摘要 – 总体组成部分 在当前的提案中，我们将使用系统疫苗学方法来解决两个基本问题： 第一个问题涉及利用新平台的 COVID-19 疫苗的免疫学。 （mRNA）或佐剂（Novavax 疫苗中使用的 Matrix M）第二个问题与佐剂的作用有关。 关于第一个问题，尽管新冠病毒发展迅速，但微生物组对疫苗免疫的影响。 19 种疫苗，人们对它们诱导先天性和 此外，mRNA 疫苗诱导的免疫反应具有特殊的性质。 诸如患有严重过敏性疾病的人群尚不清楚。 有特应性背景的个体对疫苗接种产生罕见但严重的过敏反应。 评估 Matrix-M 受试者与健康受试者对 BNT162b2 疫苗特应性的免疫力。 Novavax 开发的佐剂重组 COVID-19 疫苗，目前仍缺乏了解 基于皂苷的 Matrix-M 佐剂刺激的免疫机制我们将分析收集的样本。 来自 Novavax 赞助的南非临床试验。 该提案的第二个主题集中于微生物组对免疫力的影响 我们最近的工作涉及抗生素驱动的微生物群消融。 强调了微生物组在调节疫苗接种免疫反应中的重要作用 季节性流感疫苗 然而，成人对季节性流感疫苗的免疫反应。 代表由于之前接触过流感而产生的召回反应。 初级免疫反应，例如对狂犬病疫苗接种的反应，尚不清楚。 这两个问题将在以下高度协作的项目和核心中得到解决： 项目 1（PI Pulendran）将利用多组学方法来定义驱动适应性免疫的先天反应 该项目中确定的特征将与抗原特异性 T 细胞和 B 细胞相关联。 项目 2 (PI Davis) 和项目 3 (PI Boyd) 中评估的响应将分别进行深入的评估。 抗原特异性 T 细胞对疫苗接种反应的动态分析项目 3（PI Boyd；Co-I）。 Nadeau）将深入分析抗原特异性 B 细胞对 这三个项目将由 4 个核心人员协助。 HIPC-斯坦福中心的协调工作将确保 所有研究中人类受试者的招募和临床特征的标准化方法； 数据管理和分析核心（PI Khatri）将提供生物信息学专业知识，以及人类 免疫监测核心（PI Holden）将通过提供免疫监测检测来支持这些项目。

项目成果

Saponin Nanoparticle Adjuvants Incorporating Toll-Like Receptor Agonists Improve Vaccine Immunomodulation.
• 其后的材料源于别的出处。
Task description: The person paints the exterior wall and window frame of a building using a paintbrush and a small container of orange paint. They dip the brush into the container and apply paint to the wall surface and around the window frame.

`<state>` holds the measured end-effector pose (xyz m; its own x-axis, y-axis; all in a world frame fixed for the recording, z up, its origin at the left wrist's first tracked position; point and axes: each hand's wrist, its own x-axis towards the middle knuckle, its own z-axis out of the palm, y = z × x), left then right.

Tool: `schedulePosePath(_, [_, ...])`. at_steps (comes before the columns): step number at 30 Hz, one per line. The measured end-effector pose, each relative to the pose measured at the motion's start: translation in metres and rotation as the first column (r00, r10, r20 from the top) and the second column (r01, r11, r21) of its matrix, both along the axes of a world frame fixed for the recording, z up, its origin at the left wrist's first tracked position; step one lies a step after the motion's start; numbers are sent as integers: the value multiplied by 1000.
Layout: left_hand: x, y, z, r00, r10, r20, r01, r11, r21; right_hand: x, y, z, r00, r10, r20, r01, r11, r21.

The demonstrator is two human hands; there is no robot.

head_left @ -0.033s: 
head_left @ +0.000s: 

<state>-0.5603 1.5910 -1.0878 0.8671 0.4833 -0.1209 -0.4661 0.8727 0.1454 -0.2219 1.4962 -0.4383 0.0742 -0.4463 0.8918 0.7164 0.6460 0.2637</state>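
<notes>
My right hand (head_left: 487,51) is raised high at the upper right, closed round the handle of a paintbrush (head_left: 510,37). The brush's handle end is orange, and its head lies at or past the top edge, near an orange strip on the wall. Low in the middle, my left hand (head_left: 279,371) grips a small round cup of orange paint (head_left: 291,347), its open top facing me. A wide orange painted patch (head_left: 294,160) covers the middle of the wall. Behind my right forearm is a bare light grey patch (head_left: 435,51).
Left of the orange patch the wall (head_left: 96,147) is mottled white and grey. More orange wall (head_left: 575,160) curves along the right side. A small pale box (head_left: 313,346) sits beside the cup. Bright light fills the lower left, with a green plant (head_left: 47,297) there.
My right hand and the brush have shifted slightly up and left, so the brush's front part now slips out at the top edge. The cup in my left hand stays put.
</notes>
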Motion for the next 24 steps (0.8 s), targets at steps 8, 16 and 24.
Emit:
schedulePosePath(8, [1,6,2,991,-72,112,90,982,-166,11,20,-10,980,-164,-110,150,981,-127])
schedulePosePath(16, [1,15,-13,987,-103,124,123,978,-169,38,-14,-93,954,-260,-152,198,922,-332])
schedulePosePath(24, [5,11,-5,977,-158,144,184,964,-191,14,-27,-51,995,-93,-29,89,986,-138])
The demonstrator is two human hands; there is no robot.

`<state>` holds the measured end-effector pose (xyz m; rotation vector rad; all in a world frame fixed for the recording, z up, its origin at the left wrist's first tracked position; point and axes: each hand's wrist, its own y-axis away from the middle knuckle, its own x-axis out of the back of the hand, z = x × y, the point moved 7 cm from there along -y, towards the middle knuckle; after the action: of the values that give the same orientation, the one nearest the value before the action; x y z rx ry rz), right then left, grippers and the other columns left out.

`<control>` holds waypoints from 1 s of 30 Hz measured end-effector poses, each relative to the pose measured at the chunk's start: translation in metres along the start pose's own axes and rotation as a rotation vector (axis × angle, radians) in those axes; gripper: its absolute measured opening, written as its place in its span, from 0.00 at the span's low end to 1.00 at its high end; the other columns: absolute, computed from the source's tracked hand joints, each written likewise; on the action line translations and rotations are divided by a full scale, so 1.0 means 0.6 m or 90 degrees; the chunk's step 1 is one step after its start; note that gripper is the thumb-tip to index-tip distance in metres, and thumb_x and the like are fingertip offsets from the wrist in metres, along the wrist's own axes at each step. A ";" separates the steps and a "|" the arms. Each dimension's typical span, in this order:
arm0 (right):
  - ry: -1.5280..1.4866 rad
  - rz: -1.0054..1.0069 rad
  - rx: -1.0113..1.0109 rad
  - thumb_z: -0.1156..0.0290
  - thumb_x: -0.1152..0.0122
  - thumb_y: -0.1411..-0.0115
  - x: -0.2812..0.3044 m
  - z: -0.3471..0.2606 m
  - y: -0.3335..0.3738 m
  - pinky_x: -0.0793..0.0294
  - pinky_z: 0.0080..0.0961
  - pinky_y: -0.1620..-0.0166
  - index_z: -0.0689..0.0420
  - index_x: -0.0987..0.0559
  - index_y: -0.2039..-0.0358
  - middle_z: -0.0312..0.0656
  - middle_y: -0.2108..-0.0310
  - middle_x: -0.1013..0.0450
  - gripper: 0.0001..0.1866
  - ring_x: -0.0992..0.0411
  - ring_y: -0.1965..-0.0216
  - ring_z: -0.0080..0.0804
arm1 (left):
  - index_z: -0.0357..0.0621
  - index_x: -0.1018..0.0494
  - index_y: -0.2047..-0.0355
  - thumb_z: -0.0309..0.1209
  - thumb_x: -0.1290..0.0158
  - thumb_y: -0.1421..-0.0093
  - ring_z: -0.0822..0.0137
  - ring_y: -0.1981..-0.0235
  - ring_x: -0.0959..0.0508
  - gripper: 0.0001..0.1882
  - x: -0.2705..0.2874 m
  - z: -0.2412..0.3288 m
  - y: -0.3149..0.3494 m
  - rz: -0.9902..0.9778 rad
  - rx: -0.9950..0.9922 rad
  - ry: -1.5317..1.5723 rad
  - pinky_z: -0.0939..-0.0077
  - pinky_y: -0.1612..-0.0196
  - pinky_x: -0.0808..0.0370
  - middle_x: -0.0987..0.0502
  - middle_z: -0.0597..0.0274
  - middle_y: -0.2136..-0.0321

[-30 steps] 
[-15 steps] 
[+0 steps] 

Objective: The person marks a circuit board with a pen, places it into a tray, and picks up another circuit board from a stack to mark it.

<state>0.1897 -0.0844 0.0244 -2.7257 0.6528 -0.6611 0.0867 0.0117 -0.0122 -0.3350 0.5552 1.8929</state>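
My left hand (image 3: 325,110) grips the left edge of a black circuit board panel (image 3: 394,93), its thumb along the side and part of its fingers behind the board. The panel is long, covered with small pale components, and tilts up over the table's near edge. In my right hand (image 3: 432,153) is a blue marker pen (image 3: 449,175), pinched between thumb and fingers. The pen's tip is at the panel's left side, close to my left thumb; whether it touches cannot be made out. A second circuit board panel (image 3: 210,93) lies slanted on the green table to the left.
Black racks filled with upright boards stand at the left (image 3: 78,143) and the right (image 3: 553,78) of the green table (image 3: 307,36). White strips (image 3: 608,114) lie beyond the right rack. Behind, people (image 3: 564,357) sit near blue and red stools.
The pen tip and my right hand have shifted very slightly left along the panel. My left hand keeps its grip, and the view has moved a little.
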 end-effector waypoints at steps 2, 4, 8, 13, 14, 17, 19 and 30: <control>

含有 Toll 样受体激动剂的皂苷纳米颗粒佐剂可改善疫苗免疫调节。

• 发表时间: 2023-12-31
• 作者: Ou, Ben S;Baillet, Julie;Filsinger Interrante, Maria Victoria;Adamska, Julia Z;Zhou, Xueting;Saouaf, Olivia;Yan, Jerry;Klich, John;Jons, Carolyn K;Meany, Emily;Valdez, Adian S;Carter, Lauren;Pulendran, Bali;King, Neil P;Appel, Eric
• 通讯作者: Appel, Eric

Extremely potent pan-sarbecovirus neutralizing antibodies generated by immunization of macaques with an AS03-adjuvanted monovalent subunit vaccine against SARS-CoV-2.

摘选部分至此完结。